• _Task details_
The reply should be an exact repeat of the listing, with no pictures in it.

===== Data provided

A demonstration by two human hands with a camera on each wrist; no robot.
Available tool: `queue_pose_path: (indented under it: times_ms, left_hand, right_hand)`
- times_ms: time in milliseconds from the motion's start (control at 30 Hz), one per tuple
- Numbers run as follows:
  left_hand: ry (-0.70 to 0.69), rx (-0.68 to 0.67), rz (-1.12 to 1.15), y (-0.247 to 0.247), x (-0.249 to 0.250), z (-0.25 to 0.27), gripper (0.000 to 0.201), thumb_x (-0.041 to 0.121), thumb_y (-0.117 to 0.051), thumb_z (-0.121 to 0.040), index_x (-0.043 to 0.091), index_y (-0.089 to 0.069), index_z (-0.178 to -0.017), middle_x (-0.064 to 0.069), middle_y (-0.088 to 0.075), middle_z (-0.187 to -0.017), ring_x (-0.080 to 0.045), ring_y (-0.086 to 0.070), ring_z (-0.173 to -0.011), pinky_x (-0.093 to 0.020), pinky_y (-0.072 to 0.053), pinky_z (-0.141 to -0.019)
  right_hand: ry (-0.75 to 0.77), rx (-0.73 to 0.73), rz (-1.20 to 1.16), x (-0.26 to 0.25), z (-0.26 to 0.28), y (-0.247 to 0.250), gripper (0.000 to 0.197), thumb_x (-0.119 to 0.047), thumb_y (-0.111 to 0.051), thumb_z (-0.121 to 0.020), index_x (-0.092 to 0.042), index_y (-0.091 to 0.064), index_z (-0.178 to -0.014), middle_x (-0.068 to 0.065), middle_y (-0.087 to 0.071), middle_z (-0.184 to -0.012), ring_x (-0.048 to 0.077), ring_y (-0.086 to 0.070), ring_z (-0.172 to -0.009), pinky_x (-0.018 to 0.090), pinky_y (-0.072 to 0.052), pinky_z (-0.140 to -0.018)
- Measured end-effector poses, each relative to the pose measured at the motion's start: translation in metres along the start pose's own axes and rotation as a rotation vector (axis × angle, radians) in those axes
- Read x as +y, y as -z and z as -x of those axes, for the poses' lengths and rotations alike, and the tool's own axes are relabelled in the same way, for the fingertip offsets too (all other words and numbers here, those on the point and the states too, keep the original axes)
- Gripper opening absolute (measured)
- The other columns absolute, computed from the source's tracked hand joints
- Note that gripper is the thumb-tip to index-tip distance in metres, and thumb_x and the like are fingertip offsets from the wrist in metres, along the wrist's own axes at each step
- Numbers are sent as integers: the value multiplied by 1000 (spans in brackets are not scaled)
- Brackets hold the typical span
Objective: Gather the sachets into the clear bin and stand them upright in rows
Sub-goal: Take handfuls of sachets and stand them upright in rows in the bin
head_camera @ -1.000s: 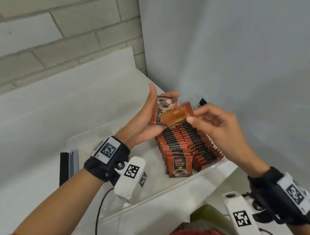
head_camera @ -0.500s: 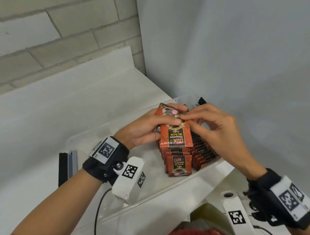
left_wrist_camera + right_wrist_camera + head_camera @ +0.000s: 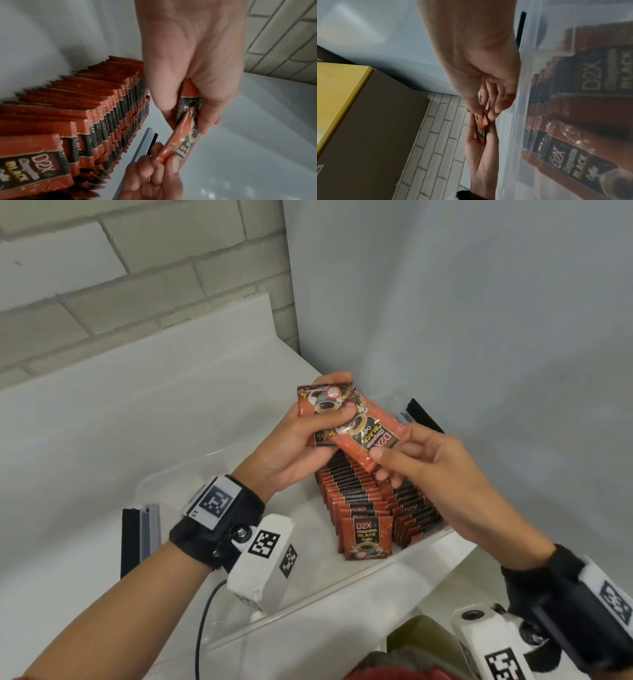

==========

• _Exercise solution_
A demonstration by two human hands with a camera on each wrist; no robot.
Available tool: `queue_pose_path: (indented under it: times_ms, left_hand, right_hand)`
- times_ms: time in milliseconds from the motion's start (control at 30 Hz), one per tuple
- Numbers run as follows:
  left_hand: ry (-0.70 to 0.69), rx (-0.68 to 0.67), rz (-1.12 to 1.15), y (-0.247 to 0.247), x (-0.249 to 0.250), z (-0.25 to 0.27), gripper (0.000 to 0.201), thumb_x (-0.041 to 0.121), thumb_y (-0.117 to 0.051), thumb_z (-0.121 to 0.040), index_x (-0.043 to 0.091), index_y (-0.089 to 0.069), index_z (-0.178 to -0.017), middle_x (-0.064 to 0.069), middle_y (-0.088 to 0.075), middle_z (-0.187 to -0.017), ring_x (-0.080 to 0.045), ring_y (-0.086 to 0.070), ring_z (-0.173 to -0.011), pinky_x (-0.093 to 0.020), pinky_y (-0.072 to 0.053), pinky_z (-0.141 to -0.019)
  right_hand: ry (-0.75 to 0.77), rx (-0.73 to 0.73), rz (-1.20 to 1.16), x (-0.26 to 0.25), z (-0.26 to 0.28), y (-0.247 to 0.250), gripper (0.000 to 0.197), thumb_x (-0.119 to 0.047), thumb_y (-0.111 to 0.051), thumb_z (-0.121 to 0.020), index_x (-0.092 to 0.042), index_y (-0.091 to 0.064), index_z (-0.178 to -0.014), middle_x (-0.068 to 0.065), middle_y (-0.087 to 0.071), middle_z (-0.184 to -0.012), ring_x (-0.048 to 0.077), ring_y (-0.086 to 0.070), ring_z (-0.172 to -0.009), pinky_x (-0.018 to 0.090), pinky_y (-0.072 to 0.052), pinky_z (-0.140 to -0.018)
- Measured end-effector poses, each relative to the pose measured at the motion's start: translation in metres along the start pose's own axes and rotation as a rotation vector (axis × angle, radians) in those axes
- Read x as +y, y as -z and z as -x of those axes, for the poses' lengths and rotations alike, and the tool's own axes are relabelled in the same way, for the fingertip offsets too (all other words and numbers here, those on the point and the states too, keep the original axes)
- Gripper opening absolute (measured)
- The other columns absolute, computed from the source's tracked hand joints
- Note that gripper is the thumb-tip to index-tip distance in metres, and thumb_x and the like are fingertip offsets from the wrist in metres, along the wrist's own axes at each step
- Numbers are sent as integers: the value multiplied by 1000 (spans in brackets are not scaled)
- Brackets hold the typical span
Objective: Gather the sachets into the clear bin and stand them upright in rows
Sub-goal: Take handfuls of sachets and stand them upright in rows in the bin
head_camera @ -1.000s: 
head_camera @ -0.500s: 
left_wrist_camera + right_wrist_camera + head_camera @ +0.000s: 

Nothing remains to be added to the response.